» Exercise: Every line of the material below should be copied exactly.

● ● ●

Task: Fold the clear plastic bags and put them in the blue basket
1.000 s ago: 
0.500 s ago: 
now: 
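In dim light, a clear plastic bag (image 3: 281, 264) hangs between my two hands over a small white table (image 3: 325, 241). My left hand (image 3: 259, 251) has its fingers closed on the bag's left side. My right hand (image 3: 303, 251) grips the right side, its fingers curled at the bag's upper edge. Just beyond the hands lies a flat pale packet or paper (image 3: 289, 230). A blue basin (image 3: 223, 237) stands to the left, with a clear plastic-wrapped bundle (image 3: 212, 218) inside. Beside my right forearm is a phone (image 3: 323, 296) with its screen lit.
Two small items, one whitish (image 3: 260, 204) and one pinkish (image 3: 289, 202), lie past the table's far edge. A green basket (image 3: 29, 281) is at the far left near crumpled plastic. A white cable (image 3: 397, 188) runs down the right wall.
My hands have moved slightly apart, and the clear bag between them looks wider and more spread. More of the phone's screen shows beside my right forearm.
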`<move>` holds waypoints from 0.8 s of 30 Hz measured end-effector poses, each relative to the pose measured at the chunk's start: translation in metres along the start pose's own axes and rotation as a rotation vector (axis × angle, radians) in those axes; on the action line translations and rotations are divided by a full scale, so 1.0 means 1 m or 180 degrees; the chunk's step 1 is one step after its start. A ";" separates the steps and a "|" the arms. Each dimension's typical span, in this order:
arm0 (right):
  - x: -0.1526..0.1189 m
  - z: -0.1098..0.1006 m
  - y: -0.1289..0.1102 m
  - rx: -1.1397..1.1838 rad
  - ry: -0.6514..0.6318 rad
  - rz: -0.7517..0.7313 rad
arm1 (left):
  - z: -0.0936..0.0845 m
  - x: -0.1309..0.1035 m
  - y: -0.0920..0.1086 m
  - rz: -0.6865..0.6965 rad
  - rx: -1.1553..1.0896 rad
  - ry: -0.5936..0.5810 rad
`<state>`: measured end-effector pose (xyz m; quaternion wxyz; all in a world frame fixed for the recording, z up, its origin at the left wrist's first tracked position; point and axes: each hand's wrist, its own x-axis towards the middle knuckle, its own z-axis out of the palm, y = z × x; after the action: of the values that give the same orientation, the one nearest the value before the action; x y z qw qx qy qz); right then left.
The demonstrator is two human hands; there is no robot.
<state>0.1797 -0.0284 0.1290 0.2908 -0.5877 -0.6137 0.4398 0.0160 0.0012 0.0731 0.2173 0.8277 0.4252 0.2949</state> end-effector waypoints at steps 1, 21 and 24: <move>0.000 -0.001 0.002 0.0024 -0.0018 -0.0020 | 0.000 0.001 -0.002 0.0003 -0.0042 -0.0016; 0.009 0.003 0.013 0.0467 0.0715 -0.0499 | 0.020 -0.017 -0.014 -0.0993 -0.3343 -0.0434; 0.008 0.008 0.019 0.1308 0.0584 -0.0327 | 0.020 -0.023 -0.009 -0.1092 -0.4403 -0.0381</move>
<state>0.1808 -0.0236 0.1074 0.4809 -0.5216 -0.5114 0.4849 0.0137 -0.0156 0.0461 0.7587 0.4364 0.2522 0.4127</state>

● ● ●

» Expected output:
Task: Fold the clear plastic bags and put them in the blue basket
1.000 s ago: 
0.500 s ago: 
now: 
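In dim light, a clear plastic bag (image 3: 281, 264) hangs between my two hands over a small white table (image 3: 325, 241). My left hand (image 3: 259, 251) has its fingers closed on the bag's left side. My right hand (image 3: 303, 251) grips the right side, its fingers curled at the bag's upper edge. Just beyond the hands lies a flat pale packet or paper (image 3: 289, 230). A blue basin (image 3: 223, 237) stands to the left, with a clear plastic-wrapped bundle (image 3: 212, 218) inside. Beside my right forearm is a phone (image 3: 323, 296) with its screen lit.
Two small items, one whitish (image 3: 260, 204) and one pinkish (image 3: 289, 202), lie past the table's far edge. A green basket (image 3: 29, 281) is at the far left near crumpled plastic. A white cable (image 3: 397, 188) runs down the right wall.
My hands have moved slightly apart, and the clear bag between them looks wider and more spread. More of the phone's screen shows beside my right forearm.
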`<move>` holds waypoints from 0.8 s of 30 Hz measured end-effector poses, each relative to the pose measured at the chunk's start: translation in metres along the start pose's own axes and rotation as a rotation vector (axis × angle, radians) in those axes; on the action line translations and rotations are divided by a full scale, so 1.0 means 1 m or 180 degrees; the chunk's step 1 is one step after its start. A ";" separates the steps and a "|" the arms. Each dimension's typical span, in this order:
arm0 (right):
  - x: -0.1526..0.1189 m
  - z: -0.1098..0.1006 m
  - y: -0.1289..0.1102 m
  - rx: -1.1397..1.1838 rad
  - ry: -0.6514..0.6318 rad
  - rz: -0.7517..0.7313 rad
arm1 (left):
  - z: -0.0936..0.0845 m
  - x: -0.1309..0.1035 m
  - y: -0.0920..0.1086 m
  - rz: -0.6865..0.6965 rad
  - rx: -1.1553..1.0896 rad
  - ry: -0.5936..0.5810 rad
`<state>`: measured end-effector pose (xyz m; quaternion wxyz; all in a world frame fixed for the recording, z up, its origin at the left wrist's first tracked position; point and axes: each hand's wrist, its own x-axis towards the middle knuckle, its own z-axis out of the palm, y = z × x; after the action: of the values that give the same orientation, the one nearest the value before the action; x y z qw qx qy qz); right then left.
The demonstrator is two human hands; there is no robot.
<state>0.1797 -0.0284 0.1290 0.2908 -0.5877 -0.6137 0.4398 0.0160 0.0012 0.0731 0.2173 0.8277 0.4252 0.2949</state> end-effector waypoints at steps 1, 21 and 24: <move>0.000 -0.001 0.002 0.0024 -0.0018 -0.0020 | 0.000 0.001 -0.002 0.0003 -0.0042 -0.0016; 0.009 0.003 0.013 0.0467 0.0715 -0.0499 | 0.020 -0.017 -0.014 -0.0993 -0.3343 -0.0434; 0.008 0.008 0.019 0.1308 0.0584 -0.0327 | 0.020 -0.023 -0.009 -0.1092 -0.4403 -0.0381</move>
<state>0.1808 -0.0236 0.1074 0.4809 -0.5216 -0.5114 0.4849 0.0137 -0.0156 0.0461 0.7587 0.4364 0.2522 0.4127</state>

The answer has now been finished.